In D71841 we inverted the sense of the SDNode-level flag to ensure all nodes default to potentially raising FP exceptions unless otherwise specified -- i.e. if we forget to propagate the flag somewhere, the effect is now only lost performance, not incorrect code.
However, the related flag at the MI level still defaults to nodes not raising FP exceptions unless otherwise specified. To be fully on the (conservatively) safe side, we should invert that flag as well.
This patch does so by replacing MIFlag::FPExcept with MIFlag::NoFPExcept. (Note that this does also introduce an incompatible change in the MIR format.)
This should be NFC for all MI instructions emitted by SelectionDAG. However, we could see some changes now in these cases:
- MI instructions emitted by target code (post-ISEL passes). I believe I fixed all those on SystemZ -- I'm not seeing any assembler changes at all with this patch when building a full benchmark suite. However, there may be issues on other targets.
- Code emitted by FastISel and GlobalISel. These will now default to raising exceptions for all FP instructions (on targets that already define mayRaiseFPExceptions). For FastISel, this probably doesn't matter much since this should mostly be used at -O0, where the effect of instructions raising (or not) FP exceptions should be minimal anyway. GlobalISel will definitely need to be fixed to set the NoFPExcept flag where appropriate.
The patch introduces a number of changes to X86 test cases. Some of them are expected (replace fpexcept output with nofpexcept), some are a bit surprising.
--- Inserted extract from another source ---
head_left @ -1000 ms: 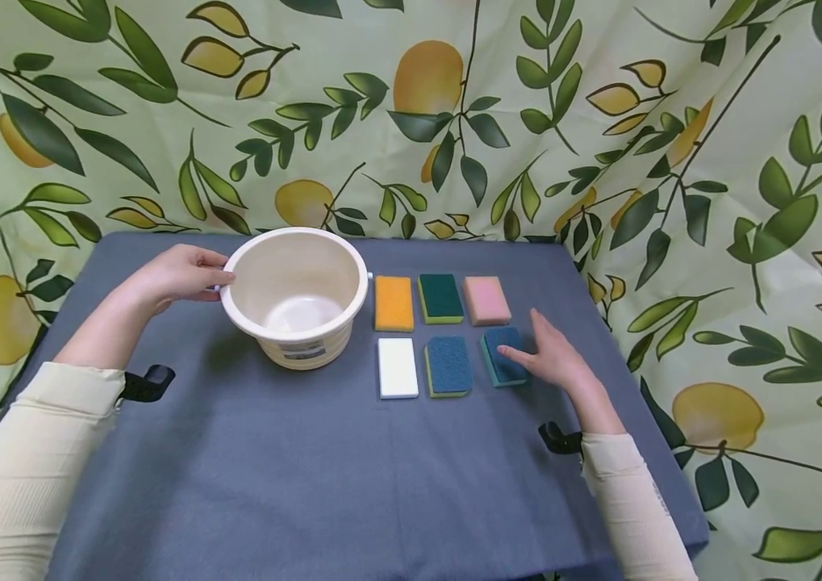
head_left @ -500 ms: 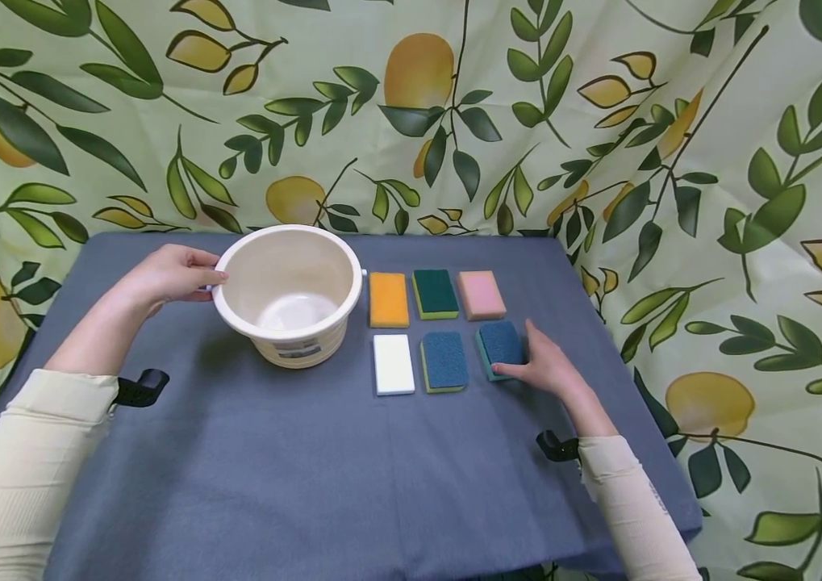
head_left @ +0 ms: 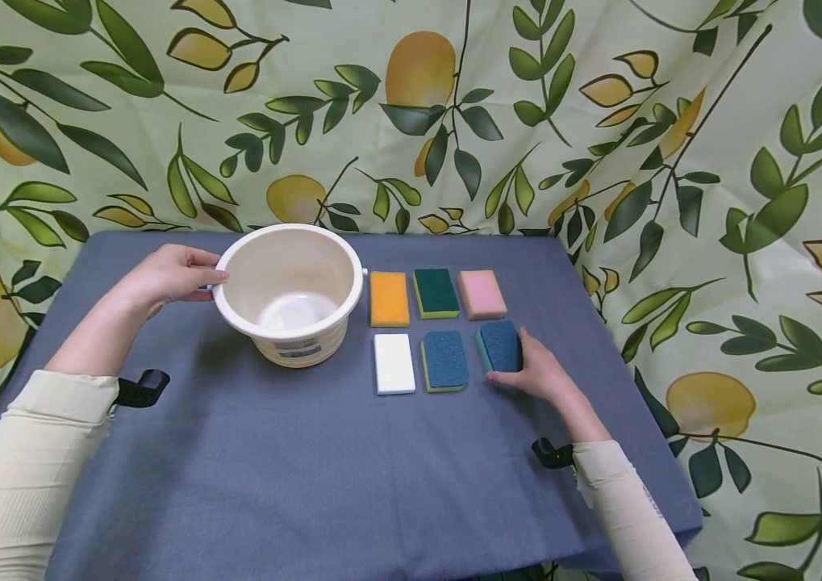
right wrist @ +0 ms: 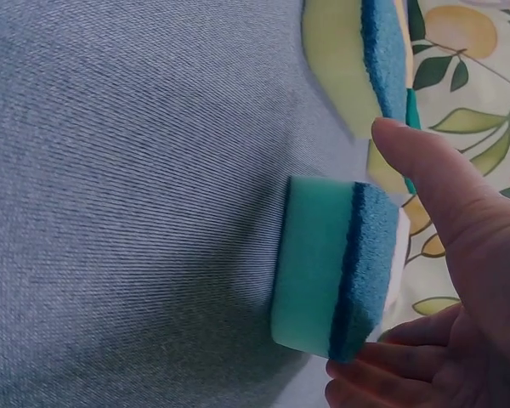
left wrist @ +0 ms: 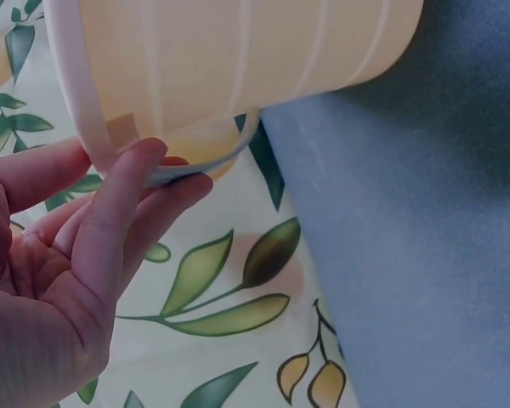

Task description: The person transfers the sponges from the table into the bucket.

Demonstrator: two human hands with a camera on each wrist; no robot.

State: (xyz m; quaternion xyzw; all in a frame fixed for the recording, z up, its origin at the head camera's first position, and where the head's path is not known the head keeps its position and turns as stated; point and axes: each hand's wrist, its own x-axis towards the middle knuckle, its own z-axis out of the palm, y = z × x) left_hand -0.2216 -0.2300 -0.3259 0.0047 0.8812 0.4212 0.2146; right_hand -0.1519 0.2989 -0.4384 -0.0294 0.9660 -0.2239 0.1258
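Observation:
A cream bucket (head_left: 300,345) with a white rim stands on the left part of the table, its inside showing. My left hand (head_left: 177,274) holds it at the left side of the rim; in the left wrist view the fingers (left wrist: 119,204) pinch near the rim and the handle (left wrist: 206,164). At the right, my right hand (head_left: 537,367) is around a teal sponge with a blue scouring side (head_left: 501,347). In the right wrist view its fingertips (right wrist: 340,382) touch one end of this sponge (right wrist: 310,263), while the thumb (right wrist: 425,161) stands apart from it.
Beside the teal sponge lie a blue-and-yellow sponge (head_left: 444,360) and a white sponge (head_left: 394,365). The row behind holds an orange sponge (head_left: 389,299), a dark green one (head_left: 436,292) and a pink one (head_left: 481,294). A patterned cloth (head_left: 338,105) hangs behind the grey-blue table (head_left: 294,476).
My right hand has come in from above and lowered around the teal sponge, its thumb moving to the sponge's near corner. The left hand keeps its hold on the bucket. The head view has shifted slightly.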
- In two places in fp-intrinsics-flags.ll, we see an LD_Fp64m80 marked nofpexcept. This is wrong (but it was already wrong before, where it should have been marked fpexcept but wasn't). This is probably due to the X86 target somewhere not copying flags correctly.
- In fast-isel-select-sse.ll, I was seeing different output for the -fast-isel vs. not case. This turned out to be yet another artifact of the differing behavior of MachineCSE. With -fast-isel, FP instructions are now marked as raising exceptions. Therefore MachineCSE no longer coalesces some COPYs into the FP instruction. Therefore, we get some differences in relative lenghts of use-def chains which lead the final heuristic in TwoAddressInstructionPass::isProfitableToCommute to come to different conclusions. In the "bad" case this means one extra move instruction in the output. It's not quite clear to me that this can be "fixed" as the "good" case seems to be just plain luck here -- the heuristic there doesn't actually address the underlying problem at all. I'm now simply using -O0 with both -fast-isel and without, which gets back to identical output (including an extra copy). Given that -fast-isel tends to be used primarily with -O0 this may be fine ...